WORK REQUEST -
Pull every line containing "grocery" from the entries.

··· TASK DATA

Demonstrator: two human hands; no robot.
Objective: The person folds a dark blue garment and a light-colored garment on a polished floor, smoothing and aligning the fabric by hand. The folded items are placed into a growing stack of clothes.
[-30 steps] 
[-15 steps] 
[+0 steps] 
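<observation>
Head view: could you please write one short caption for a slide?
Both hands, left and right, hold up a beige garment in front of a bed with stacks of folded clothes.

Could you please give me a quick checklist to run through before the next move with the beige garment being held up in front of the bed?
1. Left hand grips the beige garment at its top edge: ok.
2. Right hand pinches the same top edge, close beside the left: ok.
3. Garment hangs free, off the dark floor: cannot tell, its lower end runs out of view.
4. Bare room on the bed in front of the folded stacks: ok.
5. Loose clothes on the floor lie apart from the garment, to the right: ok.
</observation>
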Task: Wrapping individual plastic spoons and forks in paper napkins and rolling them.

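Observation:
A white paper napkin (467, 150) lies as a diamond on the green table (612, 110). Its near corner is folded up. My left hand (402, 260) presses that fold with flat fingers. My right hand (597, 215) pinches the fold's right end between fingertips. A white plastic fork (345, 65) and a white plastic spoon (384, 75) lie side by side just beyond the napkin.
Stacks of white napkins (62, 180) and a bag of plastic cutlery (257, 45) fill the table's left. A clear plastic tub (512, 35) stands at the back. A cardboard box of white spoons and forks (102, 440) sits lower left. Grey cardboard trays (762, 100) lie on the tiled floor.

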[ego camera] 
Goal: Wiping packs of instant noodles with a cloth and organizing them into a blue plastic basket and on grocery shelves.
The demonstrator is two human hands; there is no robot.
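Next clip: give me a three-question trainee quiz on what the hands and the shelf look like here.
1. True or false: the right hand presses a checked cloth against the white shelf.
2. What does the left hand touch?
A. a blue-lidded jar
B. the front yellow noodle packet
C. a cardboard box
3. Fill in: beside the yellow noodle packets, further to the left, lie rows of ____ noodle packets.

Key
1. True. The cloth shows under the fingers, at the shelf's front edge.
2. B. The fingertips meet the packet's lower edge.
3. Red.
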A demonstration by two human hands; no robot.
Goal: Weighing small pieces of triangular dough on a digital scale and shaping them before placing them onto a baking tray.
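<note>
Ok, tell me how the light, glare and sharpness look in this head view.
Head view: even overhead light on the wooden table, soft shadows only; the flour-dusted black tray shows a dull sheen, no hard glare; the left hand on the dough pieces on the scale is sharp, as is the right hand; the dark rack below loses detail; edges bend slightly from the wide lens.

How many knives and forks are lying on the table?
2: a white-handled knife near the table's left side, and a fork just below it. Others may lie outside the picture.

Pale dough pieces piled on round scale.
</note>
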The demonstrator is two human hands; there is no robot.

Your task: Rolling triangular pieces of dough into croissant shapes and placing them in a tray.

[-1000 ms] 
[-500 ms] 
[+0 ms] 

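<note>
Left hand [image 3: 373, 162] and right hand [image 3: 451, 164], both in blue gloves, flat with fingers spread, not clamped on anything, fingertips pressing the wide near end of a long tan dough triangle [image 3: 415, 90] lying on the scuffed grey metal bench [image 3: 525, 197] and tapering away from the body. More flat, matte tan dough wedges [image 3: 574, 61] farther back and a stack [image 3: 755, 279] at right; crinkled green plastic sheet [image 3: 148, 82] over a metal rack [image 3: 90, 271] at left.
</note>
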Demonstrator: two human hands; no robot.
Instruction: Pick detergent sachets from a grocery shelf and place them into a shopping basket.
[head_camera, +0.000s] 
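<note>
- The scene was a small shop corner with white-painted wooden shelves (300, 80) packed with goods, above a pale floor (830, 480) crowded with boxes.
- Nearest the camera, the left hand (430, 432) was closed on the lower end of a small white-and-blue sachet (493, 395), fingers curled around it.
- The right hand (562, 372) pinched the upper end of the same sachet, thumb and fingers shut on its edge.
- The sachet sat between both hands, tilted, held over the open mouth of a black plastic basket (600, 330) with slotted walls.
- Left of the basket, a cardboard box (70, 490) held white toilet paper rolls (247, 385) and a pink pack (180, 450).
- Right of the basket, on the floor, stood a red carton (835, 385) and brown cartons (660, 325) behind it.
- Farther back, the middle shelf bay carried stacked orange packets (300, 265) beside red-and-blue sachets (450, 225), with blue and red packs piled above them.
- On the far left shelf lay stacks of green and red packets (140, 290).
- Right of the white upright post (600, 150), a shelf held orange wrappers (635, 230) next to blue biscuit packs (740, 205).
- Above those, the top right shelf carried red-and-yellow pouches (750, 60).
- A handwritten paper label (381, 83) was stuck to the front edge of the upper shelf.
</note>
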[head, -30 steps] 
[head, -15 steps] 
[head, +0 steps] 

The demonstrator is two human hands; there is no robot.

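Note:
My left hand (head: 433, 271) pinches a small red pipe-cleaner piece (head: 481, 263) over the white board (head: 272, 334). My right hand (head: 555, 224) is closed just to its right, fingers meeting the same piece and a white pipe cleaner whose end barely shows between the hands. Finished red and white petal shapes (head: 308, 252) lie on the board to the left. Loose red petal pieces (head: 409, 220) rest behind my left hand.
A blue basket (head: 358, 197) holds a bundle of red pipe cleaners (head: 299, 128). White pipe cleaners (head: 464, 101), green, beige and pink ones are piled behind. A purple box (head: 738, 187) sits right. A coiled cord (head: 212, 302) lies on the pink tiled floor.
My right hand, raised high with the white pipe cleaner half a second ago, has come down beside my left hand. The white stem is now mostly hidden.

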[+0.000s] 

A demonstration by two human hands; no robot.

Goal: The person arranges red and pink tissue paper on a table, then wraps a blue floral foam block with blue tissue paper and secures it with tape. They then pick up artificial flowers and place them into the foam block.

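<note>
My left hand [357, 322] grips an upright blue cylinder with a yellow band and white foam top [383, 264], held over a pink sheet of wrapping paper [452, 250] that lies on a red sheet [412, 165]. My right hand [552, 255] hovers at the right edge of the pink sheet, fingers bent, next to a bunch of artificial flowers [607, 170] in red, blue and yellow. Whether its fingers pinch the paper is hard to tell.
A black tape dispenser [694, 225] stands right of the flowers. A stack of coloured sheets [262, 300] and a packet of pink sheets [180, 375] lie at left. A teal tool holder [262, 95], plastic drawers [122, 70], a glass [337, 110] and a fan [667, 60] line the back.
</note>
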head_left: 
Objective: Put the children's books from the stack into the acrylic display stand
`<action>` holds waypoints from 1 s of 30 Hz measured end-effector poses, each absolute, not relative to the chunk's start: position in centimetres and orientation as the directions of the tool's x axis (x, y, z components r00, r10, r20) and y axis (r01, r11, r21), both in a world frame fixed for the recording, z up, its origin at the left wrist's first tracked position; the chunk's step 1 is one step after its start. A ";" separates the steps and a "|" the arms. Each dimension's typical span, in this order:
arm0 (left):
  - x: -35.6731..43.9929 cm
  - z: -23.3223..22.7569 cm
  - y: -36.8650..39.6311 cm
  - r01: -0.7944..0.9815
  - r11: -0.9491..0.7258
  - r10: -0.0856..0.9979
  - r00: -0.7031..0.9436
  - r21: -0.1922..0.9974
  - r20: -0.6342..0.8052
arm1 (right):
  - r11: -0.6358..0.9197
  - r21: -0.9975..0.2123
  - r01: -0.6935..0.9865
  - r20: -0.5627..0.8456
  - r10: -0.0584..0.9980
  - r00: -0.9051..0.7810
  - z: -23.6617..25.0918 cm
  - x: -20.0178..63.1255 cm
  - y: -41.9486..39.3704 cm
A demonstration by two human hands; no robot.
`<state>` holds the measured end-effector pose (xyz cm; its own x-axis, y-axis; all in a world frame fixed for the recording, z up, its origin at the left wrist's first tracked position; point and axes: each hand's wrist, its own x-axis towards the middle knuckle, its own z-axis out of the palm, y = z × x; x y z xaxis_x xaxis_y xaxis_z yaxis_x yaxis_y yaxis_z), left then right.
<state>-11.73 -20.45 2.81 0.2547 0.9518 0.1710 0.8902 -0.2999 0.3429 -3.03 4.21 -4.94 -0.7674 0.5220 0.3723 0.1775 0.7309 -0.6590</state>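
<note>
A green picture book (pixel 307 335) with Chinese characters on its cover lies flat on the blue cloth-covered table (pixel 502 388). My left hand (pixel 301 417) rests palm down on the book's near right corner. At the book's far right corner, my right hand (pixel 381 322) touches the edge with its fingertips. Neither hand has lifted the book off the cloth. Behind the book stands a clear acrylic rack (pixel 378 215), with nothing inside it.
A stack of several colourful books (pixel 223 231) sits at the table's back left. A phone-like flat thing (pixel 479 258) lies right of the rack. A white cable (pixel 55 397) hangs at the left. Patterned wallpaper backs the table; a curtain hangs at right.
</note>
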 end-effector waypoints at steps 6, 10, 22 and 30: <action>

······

TASK ANSWER -
Goal: Wiping packs of instant noodles with a cloth and organizing them into a blue plastic basket and on grocery shelves.
Instruction: Pick detergent sachets from a grocery shelf and place them into a shopping basket.

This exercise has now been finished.